[Top][All Lists]
[Date Prev][Date Next][Thread Prev][Thread Next][Date Index][Thread Index]
Re: /usr/bin/printf: invalid universal character name
From: |
Bruno Haible |
Subject: |
Re: /usr/bin/printf: invalid universal character name |
Date: |
Thu, 15 May 2008 00:21:56 +0200 |
User-agent: |
KMail/1.5.4 |
Jim Meyering wrote:
> Paul Eggert added this feature 8 years ago
Well, all honours to Paul, but this feature I did submit to you on 2000-02-02.

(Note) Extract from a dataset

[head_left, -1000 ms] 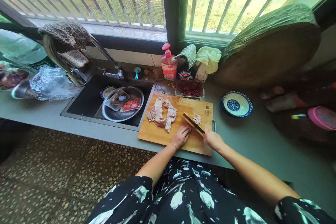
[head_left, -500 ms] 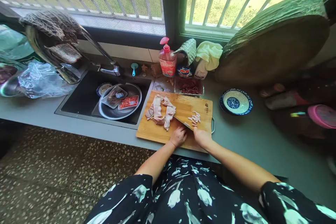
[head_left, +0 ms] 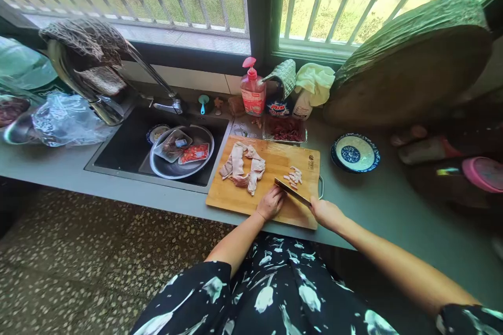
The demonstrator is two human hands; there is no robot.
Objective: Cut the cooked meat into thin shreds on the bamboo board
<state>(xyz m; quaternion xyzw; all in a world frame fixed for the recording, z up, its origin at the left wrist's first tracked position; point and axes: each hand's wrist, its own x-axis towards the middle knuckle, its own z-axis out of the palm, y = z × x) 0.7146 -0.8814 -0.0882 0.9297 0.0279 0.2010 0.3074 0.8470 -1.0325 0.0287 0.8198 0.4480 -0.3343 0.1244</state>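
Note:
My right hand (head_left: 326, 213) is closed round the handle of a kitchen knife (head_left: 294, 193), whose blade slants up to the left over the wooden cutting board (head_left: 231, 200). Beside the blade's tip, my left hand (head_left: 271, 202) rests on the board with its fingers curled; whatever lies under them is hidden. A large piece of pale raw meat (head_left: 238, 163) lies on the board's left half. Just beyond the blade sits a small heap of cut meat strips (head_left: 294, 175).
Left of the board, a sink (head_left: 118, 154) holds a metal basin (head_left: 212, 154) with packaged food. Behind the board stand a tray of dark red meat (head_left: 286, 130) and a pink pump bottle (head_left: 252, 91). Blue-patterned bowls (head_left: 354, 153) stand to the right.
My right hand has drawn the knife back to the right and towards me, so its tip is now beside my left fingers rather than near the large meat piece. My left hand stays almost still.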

> I don't know the motivation for those exceptions.
The motivation is that the ISO C 99 standard has these exceptions:
ISO C 99, 6.4.3(2):
"Constraints
A universal character name shall not specify a character whose short
identifier is less than 00A0 other than 0024 ($), 0040 (@), or 0060 (`),
nor one in the range D800 through DFFF inclusive."
and I find it undesirable to have different variants of the same concept in
different tools. For example, the hexadecimal escape syntax is different:
- In C, Awk, Emacs Lisp, it accepts any number of hexadecimal digits.
- In sh, PHP, Python, Perl, it accepts up to 2 hexadecimal digits.
- In C#, it accepts up to 4 hexadecimal digits.
Similarly, the octal escape syntax is different:
- In C, Awk, Emacs Lisp, it accepts up to 3 octal digits,
- In Perl, likewise, but values between \400 and \777 are valid.
It causes headaches to the programmers, for no real benefit.
The motivation for those exceptions in C are probably to avoid discussing
weird cases like
char foo[] = "abc\u000Adef"; // newline in string - allowed or not?
char bar[] = "abc\\u00789A"; // hexadecimal escape or not?
char mph[] = "abc\u0022"; // valid or not?
char mph[] = "abc\\u0022"; // abc\u0022 or abc" ?
and - to a letter extent - to allow faster parsing. A parser that needs to
interpret
\u0023include \u0022stdio.h"
is certainly slower than a parser that can reject this input.
Hermann Peifer wrote:
> Only DOLLAR SIGN, COMMERCIAL AT and GRAVE ACCENT are legal in the
> range 0x00..0x9f ?
>
> I still think that these 92 cases are bugs, rather than anything else:
You are entitled to your opinion. So that you cannot call it "bugs" any more,
I propose to make the restriction explicit in the coreutils manual:
2008-05-14 Bruno Haible <address@hidden>
* doc/coreutils.texi (printf invocation): Clarify invalid ranges for
Unicode character escape syntax.
--- coreutils.texi.bak 2008-03-14 01:48:04.000000000 +0100
+++ coreutils.texi 2008-05-15 00:18:50.000000000 +0200
@@ -10305,7 +10305,9 @@
four hexadecimal digits @var{hhhh}, and @samp{\U} for 32-bit Unicode
characters, specified as eight hexadecimal digits @var{hhhhhhhh}.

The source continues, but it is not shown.